"""
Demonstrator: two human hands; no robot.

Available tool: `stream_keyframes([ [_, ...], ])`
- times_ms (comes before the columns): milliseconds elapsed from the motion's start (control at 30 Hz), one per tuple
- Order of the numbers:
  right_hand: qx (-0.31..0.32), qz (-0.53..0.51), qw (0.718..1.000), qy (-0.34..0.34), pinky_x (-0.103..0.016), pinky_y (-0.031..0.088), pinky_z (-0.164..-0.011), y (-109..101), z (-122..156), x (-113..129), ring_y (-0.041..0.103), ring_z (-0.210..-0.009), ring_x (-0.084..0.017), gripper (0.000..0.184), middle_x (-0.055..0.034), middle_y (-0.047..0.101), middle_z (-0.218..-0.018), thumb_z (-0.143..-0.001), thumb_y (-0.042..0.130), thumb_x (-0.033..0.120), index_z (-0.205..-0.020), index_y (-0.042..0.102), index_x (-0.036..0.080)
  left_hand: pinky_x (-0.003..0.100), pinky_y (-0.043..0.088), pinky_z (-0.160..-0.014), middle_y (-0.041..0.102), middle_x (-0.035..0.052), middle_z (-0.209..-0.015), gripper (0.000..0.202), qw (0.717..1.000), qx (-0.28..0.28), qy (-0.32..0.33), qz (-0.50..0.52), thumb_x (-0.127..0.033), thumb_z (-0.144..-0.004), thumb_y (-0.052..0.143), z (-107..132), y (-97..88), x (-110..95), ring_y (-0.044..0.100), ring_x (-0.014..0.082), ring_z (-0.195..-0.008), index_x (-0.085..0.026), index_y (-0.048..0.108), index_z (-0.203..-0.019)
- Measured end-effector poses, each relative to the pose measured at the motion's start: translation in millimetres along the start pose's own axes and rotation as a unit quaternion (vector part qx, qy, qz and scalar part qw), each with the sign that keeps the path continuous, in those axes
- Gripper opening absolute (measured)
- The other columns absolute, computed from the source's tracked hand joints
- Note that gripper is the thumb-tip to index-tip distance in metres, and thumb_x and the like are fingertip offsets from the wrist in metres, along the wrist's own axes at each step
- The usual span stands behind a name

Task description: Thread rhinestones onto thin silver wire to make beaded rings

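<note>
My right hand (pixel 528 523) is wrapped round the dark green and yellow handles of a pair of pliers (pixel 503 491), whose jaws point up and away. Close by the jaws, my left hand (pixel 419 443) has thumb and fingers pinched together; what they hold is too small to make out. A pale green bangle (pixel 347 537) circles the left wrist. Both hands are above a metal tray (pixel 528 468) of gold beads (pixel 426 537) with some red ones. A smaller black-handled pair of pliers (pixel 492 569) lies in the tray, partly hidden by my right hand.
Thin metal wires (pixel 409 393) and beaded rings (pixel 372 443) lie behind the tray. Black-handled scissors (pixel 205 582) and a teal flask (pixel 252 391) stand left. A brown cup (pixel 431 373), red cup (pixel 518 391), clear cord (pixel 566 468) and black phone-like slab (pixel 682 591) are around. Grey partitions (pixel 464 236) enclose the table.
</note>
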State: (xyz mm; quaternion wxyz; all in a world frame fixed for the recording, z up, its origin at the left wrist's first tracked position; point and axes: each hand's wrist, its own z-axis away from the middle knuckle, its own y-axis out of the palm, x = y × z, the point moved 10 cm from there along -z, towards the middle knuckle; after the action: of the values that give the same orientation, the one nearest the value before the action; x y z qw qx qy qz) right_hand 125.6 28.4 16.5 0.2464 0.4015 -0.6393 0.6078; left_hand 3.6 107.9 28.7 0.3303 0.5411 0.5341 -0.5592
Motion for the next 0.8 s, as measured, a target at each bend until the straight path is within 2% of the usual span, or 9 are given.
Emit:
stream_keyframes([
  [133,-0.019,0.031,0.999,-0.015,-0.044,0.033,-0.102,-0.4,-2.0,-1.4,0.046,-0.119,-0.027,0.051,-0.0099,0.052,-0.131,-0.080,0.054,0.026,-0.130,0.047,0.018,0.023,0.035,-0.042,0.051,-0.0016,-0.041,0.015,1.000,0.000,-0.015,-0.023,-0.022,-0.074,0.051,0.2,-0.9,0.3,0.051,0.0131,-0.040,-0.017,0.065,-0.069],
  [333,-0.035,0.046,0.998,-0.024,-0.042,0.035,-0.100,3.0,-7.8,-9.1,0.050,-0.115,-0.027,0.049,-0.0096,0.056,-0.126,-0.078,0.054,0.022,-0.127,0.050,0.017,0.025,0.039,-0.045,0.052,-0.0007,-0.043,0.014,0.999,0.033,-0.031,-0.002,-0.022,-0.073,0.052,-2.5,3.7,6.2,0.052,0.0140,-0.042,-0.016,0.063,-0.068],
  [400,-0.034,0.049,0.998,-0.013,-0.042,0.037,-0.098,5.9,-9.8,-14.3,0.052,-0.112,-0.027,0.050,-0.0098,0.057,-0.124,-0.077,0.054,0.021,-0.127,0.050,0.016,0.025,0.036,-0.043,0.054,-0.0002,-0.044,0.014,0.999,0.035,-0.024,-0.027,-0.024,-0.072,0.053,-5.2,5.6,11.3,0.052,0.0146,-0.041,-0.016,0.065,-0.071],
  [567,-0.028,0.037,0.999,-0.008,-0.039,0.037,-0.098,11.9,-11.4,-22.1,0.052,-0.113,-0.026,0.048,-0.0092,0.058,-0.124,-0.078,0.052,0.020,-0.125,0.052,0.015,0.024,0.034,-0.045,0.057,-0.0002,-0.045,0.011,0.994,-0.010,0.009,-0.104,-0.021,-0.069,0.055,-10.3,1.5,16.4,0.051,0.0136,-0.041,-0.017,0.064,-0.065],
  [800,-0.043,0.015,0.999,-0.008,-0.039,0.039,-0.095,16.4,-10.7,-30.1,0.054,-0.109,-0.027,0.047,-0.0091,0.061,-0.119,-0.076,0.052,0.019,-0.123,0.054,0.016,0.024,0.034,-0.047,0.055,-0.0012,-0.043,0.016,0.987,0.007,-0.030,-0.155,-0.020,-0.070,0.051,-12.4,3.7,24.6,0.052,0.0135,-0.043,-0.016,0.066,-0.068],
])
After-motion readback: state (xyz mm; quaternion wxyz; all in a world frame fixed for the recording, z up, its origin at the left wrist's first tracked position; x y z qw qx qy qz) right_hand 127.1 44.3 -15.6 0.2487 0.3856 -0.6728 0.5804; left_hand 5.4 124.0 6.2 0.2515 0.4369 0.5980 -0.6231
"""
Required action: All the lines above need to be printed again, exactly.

Task output:
Demonstrator: two human hands; no robot.

Available tool: `stream_keyframes([ [_, ...], ])`
- times_ms (comes before the columns): milliseconds elapsed from the motion's start (control at 30 Hz), one per tuple
- Order of the numbers:
  right_hand: qx (-0.31..0.32), qz (-0.53..0.51), qw (0.718..1.000), qy (-0.34..0.34), pinky_x (-0.103..0.016), pinky_y (-0.031..0.088), pinky_z (-0.164..-0.011), y (-109..101), z (-122..156), x (-113..129), ring_y (-0.041..0.103), ring_z (-0.210..-0.009), ring_x (-0.084..0.017), gripper (0.000..0.184), middle_x (-0.055..0.034), middle_y (-0.047..0.101), middle_z (-0.218..-0.018), thumb_z (-0.143..-0.001), thumb_y (-0.042..0.130), thumb_x (-0.033..0.120), index_z (-0.205..-0.020), index_y (-0.042..0.102), index_x (-0.036..0.080)
  left_hand: pinky_x (-0.003..0.100), pinky_y (-0.043..0.088), pinky_z (-0.160..-0.014), middle_y (-0.041..0.102), middle_x (-0.035..0.052), middle_z (-0.209..-0.015), gripper (0.000..0.202), qw (0.717..1.000), qx (-0.28..0.28), qy (-0.32..0.33), qz (-0.50..0.52), thumb_x (-0.127..0.033), thumb_z (-0.144..-0.004), thumb_y (-0.052..0.143), z (-107..132), y (-97..88), x (-110..95), ring_y (-0.044..0.100), ring_x (-0.014..0.082), ring_z (-0.195..-0.008), index_x (-0.085..0.026), index_y (-0.048..0.108), index_z (-0.203..-0.019)
- Measured end-effector poses, each relative to the pose measured at the motion's start: translation in millimetres along the start pose's own axes and rotation as a unit quaternion (vector part qx, qy, qz and scalar part qw), each with the sign that keeps the path continuous, in those axes
- Gripper opening absolute (measured)
- The other columns absolute, computed from the source's tracked hand joints
- Note that gripper is the thumb-tip to index-tip distance in metres, and thumb_x and the like are fingertip offsets from the wrist in metres, along the wrist's own axes at each step
- The usual span stands behind a name

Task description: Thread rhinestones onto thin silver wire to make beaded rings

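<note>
My right hand (pixel 528 523) is wrapped round the dark green and yellow handles of a pair of pliers (pixel 503 491), whose jaws point up and away. Close by the jaws, my left hand (pixel 419 443) has thumb and fingers pinched together; what they hold is too small to make out. A pale green bangle (pixel 347 537) circles the left wrist. Both hands are above a metal tray (pixel 528 468) of gold beads (pixel 426 537) with some red ones. A smaller black-handled pair of pliers (pixel 492 569) lies in the tray, partly hidden by my right hand.
Thin metal wires (pixel 409 393) and beaded rings (pixel 372 443) lie behind the tray. Black-handled scissors (pixel 205 582) and a teal flask (pixel 252 391) stand left. A brown cup (pixel 431 373), red cup (pixel 518 391), clear cord (pixel 566 468) and black phone-like slab (pixel 682 591) are around. Grey partitions (pixel 464 236) enclose the table.
</note>
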State: (xyz mm; quaternion wxyz; all in a world frame fixed for the recording, z up, its origin at the left wrist's first tracked position; point and axes: each hand's wrist, its own z-axis away from the middle knuckle, its own y-axis out of the palm, x = y × z, the point moved 10 cm from there along -z, towards the middle knuckle; after the action: of the values that give the same orientation, the one nearest the value before the action; x y z qw qx qy qz) right_hand 125.6 28.4 16.5 0.2464 0.4015 -0.6393 0.6078; left_hand 3.6 107.9 28.7 0.3303 0.5411 0.5341 -0.5592
Motion for the next 0.8 s, as measured, a target at each bend until the straight path is within 2% of the usual span, or 9 are given.
Emit:
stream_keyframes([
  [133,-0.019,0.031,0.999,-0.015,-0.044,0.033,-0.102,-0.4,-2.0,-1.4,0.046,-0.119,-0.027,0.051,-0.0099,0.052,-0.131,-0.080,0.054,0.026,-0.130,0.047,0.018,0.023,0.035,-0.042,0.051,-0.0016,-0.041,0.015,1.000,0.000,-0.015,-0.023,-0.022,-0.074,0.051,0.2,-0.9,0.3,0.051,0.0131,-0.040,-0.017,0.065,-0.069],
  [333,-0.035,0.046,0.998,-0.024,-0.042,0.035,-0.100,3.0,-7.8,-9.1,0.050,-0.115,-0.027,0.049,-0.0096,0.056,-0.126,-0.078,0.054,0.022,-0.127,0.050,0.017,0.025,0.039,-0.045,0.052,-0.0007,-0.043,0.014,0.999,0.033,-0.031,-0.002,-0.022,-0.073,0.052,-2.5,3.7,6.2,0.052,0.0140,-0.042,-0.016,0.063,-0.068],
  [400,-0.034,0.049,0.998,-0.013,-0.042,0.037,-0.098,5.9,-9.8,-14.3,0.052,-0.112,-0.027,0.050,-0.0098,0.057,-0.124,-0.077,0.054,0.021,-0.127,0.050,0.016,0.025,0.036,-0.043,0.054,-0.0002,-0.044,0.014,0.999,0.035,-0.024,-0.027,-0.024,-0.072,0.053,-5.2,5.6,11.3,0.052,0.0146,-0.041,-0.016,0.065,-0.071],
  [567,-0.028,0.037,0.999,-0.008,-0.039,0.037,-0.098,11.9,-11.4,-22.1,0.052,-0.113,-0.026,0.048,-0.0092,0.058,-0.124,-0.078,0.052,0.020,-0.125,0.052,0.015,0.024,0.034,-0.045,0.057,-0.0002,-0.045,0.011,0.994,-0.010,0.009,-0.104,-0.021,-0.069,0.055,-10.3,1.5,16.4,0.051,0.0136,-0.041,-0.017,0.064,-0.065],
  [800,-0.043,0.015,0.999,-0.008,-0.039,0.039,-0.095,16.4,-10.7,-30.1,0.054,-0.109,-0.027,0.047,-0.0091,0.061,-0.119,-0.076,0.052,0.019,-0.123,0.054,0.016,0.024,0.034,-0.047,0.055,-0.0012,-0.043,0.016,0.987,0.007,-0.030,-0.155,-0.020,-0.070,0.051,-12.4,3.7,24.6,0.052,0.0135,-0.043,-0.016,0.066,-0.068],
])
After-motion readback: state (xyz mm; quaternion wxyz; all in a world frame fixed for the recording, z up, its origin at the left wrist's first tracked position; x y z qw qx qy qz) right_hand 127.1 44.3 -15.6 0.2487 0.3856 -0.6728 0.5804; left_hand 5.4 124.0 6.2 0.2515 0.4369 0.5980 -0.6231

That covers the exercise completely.